Creation Story
Lobo’s history splits into two distinct phases: the 1983 original and the 1989 reframing. The same character, two different frameworks.
Omega Men #3 (June 1983) introduces the original Lobo. Roger Slifer writes; Keith Giffen pencils. The character debuts in a purple-and-orange uniform as a serious B-tier cosmic-villain archetype, hired as muscle for an antagonist faction. Nothing in the original story positioned him as more than a recurring menace. He made few notable appearances across the next six years and was treated as filler-rogue material when he appeared at all.
The L.E.G.I.O.N. reframing
Keith Giffen and Alan Grant, working on L.E.G.I.O.N. ‘89, recognized that the character’s commercial potential was in parody, not in serious cosmic threat. L.E.G.I.O.N. ‘89 #3 (April 1989) introduces the version of Lobo that defines the modern character: Easy Rider biker aesthetic, the made-up profanity vocabulary (“bastich” as the signature euphemism), the over-the-top violence-as-absurdist-comedy register, and the celibate-bounty-hunter persona that became his canonical identity. Barry Kitson pencilled the issue. The reframing was sharp, immediate, and culturally calibrated: the 1989 Lobo reads as commentary on the era’s grim-and-gritty anti-hero excess, simultaneously embodying it and parodying it.
The Bisley era
Lobo #1 (November 1990) launched a four-issue limited series. Keith Giffen plotted; Alan Grant scripted; Simon Bisley pencilled and provided cover art. The Bisley art is one of the defining 1990s comic-art statements: painted-pencil style, over-emphatic anatomy, controlled chaos in panel composition. The book sold heavily and established Lobo as DC’s commercial answer to Wolverine.

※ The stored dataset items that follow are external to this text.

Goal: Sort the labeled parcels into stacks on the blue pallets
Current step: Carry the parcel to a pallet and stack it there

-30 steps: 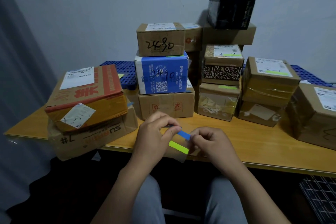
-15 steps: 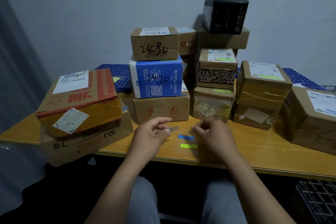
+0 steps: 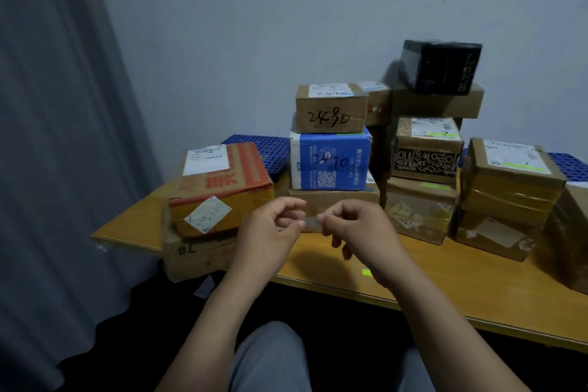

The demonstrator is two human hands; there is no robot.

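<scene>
My left hand (image 3: 270, 232) and my right hand (image 3: 356, 229) are raised over the wooden table (image 3: 413, 277), and both pinch a small pale sticker strip (image 3: 311, 222) stretched between their fingertips. Behind them stand stacked parcels: a blue box (image 3: 331, 159) with a brown box marked 2490 (image 3: 331, 110) on top, and an orange-red box (image 3: 219, 181) on a brown carton (image 3: 194, 254) at the left. A green sticker (image 3: 366, 272) lies on the table under my right wrist. Blue pallets (image 3: 264, 149) show behind the parcels.
More parcels stand to the right: a patterned box (image 3: 426, 149), a taped stack (image 3: 509, 188) and a black box (image 3: 440, 67) at the top. A grey curtain (image 3: 63, 137) hangs at the left. The wall is close behind.
The sheet with the blue and green stickers went down onto the table. Both hands rose and came together, now pinching one pale strip between them. The camera swung left.
</scene>
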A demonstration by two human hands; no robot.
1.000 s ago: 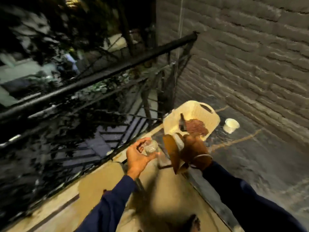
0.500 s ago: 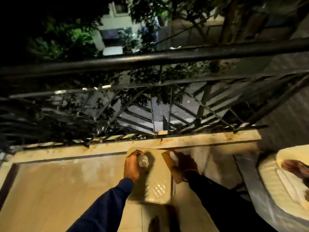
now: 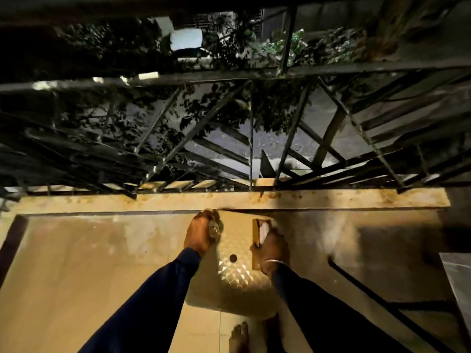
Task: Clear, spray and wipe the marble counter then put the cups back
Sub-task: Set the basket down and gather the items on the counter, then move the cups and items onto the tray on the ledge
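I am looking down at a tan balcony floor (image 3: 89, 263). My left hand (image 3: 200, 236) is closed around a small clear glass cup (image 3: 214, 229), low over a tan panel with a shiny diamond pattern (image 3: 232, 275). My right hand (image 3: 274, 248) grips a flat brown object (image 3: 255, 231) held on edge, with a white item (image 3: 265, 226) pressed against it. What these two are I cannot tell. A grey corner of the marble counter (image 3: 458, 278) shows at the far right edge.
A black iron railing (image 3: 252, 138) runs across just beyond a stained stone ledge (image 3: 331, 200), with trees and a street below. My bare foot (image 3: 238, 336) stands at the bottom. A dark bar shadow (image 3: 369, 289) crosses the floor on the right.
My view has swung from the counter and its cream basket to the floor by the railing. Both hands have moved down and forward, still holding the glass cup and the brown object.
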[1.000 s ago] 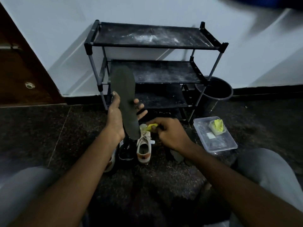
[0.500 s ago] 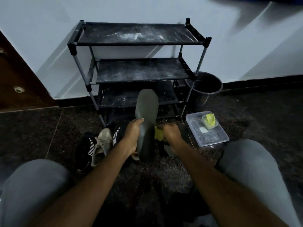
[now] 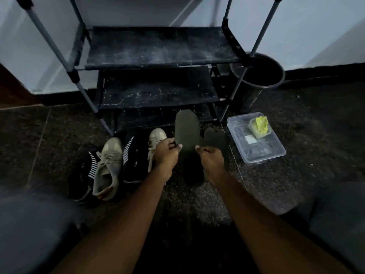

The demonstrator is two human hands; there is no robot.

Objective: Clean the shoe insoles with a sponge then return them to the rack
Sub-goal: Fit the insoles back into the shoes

The Bisley work is widely regarded as the canonical visual interpretation of the character. Every subsequent Lobo artist has either imitated Bisley’s framework or deliberately reacted against it. The series’s success drove a 1993 ongoing (Lobo #1, December 1993, Alan Grant and Val Semeiks) that ran 64 issues through 1999.
Adaptations
Lobo had no live-action visibility for thirty years. Emmett J. Scanlan’s Lobo in Krypton (Syfy, 2018) was the character’s first significant live-action portrayal, recurring across the show’s second season. Jason Momoa’s Lobo in Supergirl: Woman of Tomorrow (2025, Craig Gillespie, James Gunn’s DCU) is widely regarded as ideal casting; Momoa’s announcement spiked Omega Men #3 collector demand sharply.
Collector context
Omega Men #3 is the Lobo Copper Age key. High-grade CGC 9.8 copies have crossed $400 at auction, with sharper movement around the 2025 Momoa casting announcement.
Secondary keys: L.E.G.I.O.N. ‘89 #3 (1989, modern parody version begins). Lobo #1 (1990, Bisley limited series first issue). Lobo #1 (1993, first ongoing). The 1990 Bisley issue carries particular collector weight given the iconic Bisley art.